### [About this task]
Some lines in the material below hold the word "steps". Copy all of them.

Start of Block

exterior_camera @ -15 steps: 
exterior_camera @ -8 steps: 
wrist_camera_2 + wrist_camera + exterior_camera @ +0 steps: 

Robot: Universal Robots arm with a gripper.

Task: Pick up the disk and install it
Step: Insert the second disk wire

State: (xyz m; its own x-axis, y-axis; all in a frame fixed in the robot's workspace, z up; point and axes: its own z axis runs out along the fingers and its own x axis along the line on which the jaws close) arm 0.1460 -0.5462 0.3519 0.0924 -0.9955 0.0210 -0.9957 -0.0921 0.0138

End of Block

### [Problem solution]
exterior_camera @ -15 steps: 
exterior_camera @ -8 steps: 
wrist_camera_2 + wrist_camera + exterior_camera @ +0 steps: 

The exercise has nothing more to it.